Task instructions: Everything in the listing must be repeated exactly, apart from the images.

Provided data:

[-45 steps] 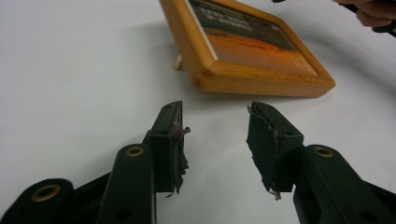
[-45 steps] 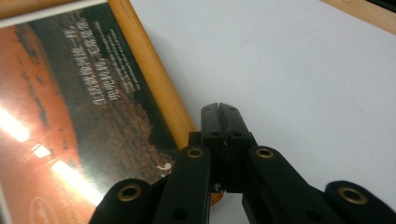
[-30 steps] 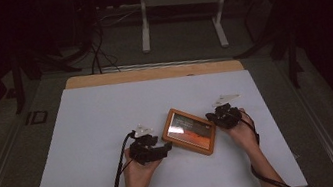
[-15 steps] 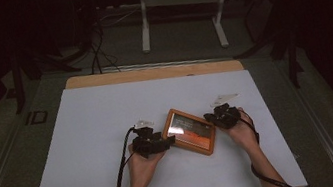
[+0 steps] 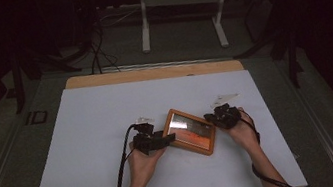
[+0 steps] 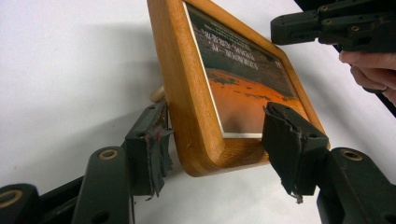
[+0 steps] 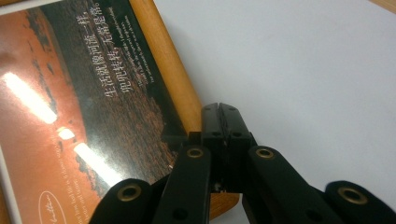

Task solution:
[-45 steps] 
[-45 steps] 
[-30 steps] 
[-15 steps] 
[+0 steps] 
[+0 steps] 
[+0 steps] 

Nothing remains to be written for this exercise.